Dataset excerpt →
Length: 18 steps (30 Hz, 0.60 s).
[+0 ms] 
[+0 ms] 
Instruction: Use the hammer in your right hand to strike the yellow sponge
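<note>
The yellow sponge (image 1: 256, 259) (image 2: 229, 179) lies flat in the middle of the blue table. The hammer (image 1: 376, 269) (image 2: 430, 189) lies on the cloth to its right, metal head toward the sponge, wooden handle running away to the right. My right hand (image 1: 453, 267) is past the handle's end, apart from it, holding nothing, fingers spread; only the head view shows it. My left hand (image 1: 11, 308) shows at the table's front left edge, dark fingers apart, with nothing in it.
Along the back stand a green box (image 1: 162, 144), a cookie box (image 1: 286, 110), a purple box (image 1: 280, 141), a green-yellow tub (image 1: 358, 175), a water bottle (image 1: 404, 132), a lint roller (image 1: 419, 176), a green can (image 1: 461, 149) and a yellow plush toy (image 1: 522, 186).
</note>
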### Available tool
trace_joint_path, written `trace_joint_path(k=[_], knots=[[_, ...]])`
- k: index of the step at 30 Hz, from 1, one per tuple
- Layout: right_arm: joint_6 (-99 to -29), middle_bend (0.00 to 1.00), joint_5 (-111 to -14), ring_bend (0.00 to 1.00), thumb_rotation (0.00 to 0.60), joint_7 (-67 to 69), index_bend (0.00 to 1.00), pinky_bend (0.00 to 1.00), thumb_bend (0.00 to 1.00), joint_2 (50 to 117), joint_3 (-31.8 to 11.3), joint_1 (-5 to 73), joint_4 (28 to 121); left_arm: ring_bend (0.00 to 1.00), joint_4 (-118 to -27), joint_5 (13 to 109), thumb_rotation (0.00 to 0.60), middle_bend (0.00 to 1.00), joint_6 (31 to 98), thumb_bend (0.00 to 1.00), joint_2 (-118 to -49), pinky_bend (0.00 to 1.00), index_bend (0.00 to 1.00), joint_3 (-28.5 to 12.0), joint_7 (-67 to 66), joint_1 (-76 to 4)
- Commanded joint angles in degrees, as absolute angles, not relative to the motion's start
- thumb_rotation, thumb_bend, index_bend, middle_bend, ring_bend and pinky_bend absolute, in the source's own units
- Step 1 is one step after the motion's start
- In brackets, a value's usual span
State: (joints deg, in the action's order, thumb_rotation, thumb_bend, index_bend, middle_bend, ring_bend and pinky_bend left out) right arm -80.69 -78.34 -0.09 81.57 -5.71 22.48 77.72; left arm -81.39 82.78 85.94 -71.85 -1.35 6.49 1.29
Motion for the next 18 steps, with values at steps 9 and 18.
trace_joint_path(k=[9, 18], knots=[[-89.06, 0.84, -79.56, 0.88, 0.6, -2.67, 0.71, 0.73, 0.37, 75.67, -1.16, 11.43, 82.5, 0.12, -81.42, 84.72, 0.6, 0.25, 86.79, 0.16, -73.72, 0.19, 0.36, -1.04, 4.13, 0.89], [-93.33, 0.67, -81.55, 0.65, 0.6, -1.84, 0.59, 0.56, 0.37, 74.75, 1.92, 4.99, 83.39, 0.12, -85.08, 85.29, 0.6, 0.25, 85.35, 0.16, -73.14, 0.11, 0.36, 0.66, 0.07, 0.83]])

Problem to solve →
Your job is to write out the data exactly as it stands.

Solution for this task →
Length: 18 steps (30 Hz, 0.60 s).
[+0 ms] 
[+0 ms] 
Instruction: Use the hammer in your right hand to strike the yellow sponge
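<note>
The yellow sponge (image 1: 256, 259) (image 2: 229, 179) lies flat in the middle of the blue table. The hammer (image 1: 376, 269) (image 2: 430, 189) lies on the cloth to its right, metal head toward the sponge, wooden handle running away to the right. My right hand (image 1: 453, 267) is past the handle's end, apart from it, holding nothing, fingers spread; only the head view shows it. My left hand (image 1: 11, 308) shows at the table's front left edge, dark fingers apart, with nothing in it.
Along the back stand a green box (image 1: 162, 144), a cookie box (image 1: 286, 110), a purple box (image 1: 280, 141), a green-yellow tub (image 1: 358, 175), a water bottle (image 1: 404, 132), a lint roller (image 1: 419, 176), a green can (image 1: 461, 149) and a yellow plush toy (image 1: 522, 186).
</note>
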### Available tool
trace_joint_path, written `trace_joint_path(k=[_], knots=[[_, ...]])`
- k: index of the step at 30 Hz, from 1, one per tuple
- Layout: right_arm: joint_6 (-99 to -29), middle_bend (0.00 to 1.00), joint_5 (-111 to -14), ring_bend (0.00 to 1.00), thumb_rotation (0.00 to 0.60), joint_7 (-67 to 69), index_bend (0.00 to 1.00), pinky_bend (0.00 to 1.00), thumb_bend (0.00 to 1.00), joint_2 (50 to 117), joint_3 (-31.8 to 11.3), joint_1 (-5 to 73), joint_4 (28 to 121); left_arm: ring_bend (0.00 to 1.00), joint_4 (-118 to -27), joint_5 (13 to 109), thumb_rotation (0.00 to 0.60), middle_bend (0.00 to 1.00), joint_6 (31 to 98), thumb_bend (0.00 to 1.00), joint_2 (-118 to -49), pinky_bend (0.00 to 1.00), index_bend (0.00 to 1.00), joint_3 (-28.5 to 12.0), joint_7 (-67 to 66), joint_1 (-76 to 4)
- Commanded joint angles in degrees, as absolute angles, not relative to the motion's start
- thumb_rotation, thumb_bend, index_bend, middle_bend, ring_bend and pinky_bend absolute, in the source's own units
- Step 1 is one step after the motion's start
- In brackets, a value's usual span
State: (joints deg, in the action's order, thumb_rotation, thumb_bend, index_bend, middle_bend, ring_bend and pinky_bend left out) right arm -80.69 -78.34 -0.09 81.57 -5.71 22.48 77.72; left arm -81.39 82.78 85.94 -71.85 -1.35 6.49 1.29
Motion for the next 18 steps, with values at steps 9 and 18.
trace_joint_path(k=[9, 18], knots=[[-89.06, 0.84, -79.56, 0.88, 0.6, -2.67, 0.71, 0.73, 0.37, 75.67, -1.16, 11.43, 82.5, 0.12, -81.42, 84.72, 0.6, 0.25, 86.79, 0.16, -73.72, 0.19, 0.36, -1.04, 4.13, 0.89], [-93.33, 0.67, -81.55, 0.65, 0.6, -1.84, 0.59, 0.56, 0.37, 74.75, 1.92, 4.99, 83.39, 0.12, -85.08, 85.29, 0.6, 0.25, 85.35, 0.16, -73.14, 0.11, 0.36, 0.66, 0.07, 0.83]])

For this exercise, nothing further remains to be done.